• **Task details**: With pictures omitted, restate the data word for word.

_ _ _ _ _

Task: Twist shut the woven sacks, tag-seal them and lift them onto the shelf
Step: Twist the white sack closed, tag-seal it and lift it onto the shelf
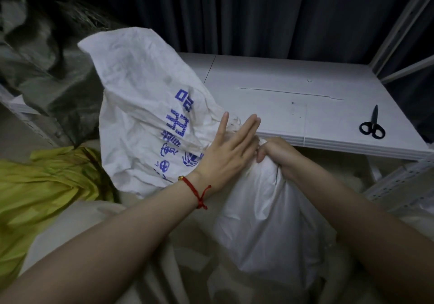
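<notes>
A white woven sack (265,212) stands in front of me, filled and bunched at its top. My right hand (278,154) grips the gathered neck of it with curled fingers. My left hand (229,148), with a red string at the wrist, lies flat with straight fingers against the sack's loose upper part (145,97), which carries blue print and flops up and to the left. The white shelf board (293,92) lies just behind the hands. A thin white tie (291,93) rests on it.
Black scissors (373,125) lie on the shelf board at the right. A yellow-green bag (44,181) sits at the left, dark green sacks (42,68) behind it. Metal shelf uprights (399,22) stand at the right, a dark curtain behind.
</notes>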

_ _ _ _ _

• **Answer for the task**:
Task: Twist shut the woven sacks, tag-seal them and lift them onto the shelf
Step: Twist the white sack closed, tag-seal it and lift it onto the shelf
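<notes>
A white woven sack (265,212) stands in front of me, filled and bunched at its top. My right hand (278,154) grips the gathered neck of it with curled fingers. My left hand (229,148), with a red string at the wrist, lies flat with straight fingers against the sack's loose upper part (145,97), which carries blue print and flops up and to the left. The white shelf board (293,92) lies just behind the hands. A thin white tie (291,93) rests on it.
Black scissors (373,125) lie on the shelf board at the right. A yellow-green bag (44,181) sits at the left, dark green sacks (42,68) behind it. Metal shelf uprights (399,22) stand at the right, a dark curtain behind.
</notes>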

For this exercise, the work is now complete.